INSTRUCTIONS FOR THE TASK:
Find every line in the records below that holds the word "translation", and copy it out.
- Opening Delimiter -
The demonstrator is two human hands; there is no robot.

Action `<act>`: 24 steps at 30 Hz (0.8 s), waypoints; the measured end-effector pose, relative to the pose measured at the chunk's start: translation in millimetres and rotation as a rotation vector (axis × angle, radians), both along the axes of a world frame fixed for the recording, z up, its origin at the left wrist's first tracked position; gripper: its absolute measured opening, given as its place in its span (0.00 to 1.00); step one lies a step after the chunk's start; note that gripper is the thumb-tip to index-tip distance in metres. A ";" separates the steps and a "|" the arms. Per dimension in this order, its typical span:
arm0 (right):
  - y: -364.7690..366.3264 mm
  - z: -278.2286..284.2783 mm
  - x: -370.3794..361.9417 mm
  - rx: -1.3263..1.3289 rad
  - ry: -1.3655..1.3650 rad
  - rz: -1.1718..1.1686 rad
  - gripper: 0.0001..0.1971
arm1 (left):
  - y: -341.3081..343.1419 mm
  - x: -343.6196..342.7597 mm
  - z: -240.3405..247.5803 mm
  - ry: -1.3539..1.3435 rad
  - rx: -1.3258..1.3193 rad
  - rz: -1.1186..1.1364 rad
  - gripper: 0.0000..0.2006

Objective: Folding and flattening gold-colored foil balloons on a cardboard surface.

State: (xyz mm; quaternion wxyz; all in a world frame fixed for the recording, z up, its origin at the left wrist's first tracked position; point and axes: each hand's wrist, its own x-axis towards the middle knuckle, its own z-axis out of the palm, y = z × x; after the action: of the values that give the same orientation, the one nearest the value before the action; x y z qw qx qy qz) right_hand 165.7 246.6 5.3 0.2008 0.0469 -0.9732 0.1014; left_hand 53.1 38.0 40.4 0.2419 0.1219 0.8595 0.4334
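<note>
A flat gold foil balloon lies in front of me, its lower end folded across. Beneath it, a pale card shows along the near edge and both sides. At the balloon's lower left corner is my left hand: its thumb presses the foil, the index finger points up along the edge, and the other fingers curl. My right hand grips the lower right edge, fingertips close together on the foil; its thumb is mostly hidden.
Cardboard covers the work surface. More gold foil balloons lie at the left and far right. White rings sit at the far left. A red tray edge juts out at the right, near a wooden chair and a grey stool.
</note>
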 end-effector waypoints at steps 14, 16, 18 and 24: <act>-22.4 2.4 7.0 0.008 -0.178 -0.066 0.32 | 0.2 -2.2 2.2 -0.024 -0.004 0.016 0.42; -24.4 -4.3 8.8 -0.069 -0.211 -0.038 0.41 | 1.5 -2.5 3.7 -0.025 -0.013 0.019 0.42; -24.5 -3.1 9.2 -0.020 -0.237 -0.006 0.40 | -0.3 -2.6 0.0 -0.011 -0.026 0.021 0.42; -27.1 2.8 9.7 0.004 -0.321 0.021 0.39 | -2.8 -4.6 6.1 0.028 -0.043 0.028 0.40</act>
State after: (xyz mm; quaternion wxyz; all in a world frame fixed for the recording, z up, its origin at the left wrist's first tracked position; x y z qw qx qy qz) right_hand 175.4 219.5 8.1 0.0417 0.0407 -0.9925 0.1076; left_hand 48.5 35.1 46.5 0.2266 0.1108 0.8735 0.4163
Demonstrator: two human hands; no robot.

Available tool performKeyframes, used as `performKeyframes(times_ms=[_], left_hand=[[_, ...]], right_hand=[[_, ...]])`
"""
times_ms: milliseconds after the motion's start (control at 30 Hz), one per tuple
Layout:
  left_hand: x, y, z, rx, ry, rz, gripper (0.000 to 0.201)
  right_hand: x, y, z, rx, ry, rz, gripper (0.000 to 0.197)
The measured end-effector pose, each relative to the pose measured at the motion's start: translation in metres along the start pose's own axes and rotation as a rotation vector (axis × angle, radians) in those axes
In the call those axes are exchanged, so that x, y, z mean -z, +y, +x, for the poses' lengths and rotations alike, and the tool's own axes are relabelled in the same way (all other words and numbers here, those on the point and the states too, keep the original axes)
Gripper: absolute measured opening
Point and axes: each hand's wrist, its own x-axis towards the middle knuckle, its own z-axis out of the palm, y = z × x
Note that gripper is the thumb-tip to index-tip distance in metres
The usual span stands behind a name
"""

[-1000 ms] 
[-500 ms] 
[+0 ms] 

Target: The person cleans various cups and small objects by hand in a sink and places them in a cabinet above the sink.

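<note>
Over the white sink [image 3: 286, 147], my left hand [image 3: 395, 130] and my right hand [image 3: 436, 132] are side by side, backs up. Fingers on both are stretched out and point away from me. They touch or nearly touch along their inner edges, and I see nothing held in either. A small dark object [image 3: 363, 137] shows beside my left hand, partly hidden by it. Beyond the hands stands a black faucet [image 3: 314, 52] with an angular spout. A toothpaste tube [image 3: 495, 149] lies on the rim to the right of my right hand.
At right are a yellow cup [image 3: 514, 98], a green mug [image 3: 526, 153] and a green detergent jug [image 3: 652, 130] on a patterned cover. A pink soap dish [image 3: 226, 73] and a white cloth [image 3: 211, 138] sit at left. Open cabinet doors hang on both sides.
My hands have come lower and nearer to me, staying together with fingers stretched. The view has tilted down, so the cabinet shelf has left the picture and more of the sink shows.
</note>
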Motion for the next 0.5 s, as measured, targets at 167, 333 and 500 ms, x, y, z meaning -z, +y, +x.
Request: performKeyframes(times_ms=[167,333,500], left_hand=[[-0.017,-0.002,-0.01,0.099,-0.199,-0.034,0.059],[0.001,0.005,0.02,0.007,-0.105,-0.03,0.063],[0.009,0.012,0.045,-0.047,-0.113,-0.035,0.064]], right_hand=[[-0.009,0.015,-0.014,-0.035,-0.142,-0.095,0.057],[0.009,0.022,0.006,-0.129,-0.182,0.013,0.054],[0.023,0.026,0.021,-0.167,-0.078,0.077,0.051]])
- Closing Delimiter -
TASK RESULT:
Action `<act>`: 24 steps at 30 Hz (0.8 s), waypoints; the measured end-effector pose, relative to the pose measured at the chunk's start: translation in millimetres and rotation as a rotation vector (axis × angle, radians), both along the axes of a world frame fixed for the recording, z up, its origin at the left wrist's first tracked position; gripper: its absolute measured opening, given as its place in its span (0.00 to 1.00); step one lies a step after the chunk's start; note that gripper is the thumb-tip to index-tip distance in metres. A ";" separates the steps and a "|" the arms. Per dimension in this order, its typical span:
The measured end-effector pose, each relative to the pose measured at the motion's start: translation in metres along the start pose's own axes and rotation as a rotation vector (axis × angle, radians) in those axes

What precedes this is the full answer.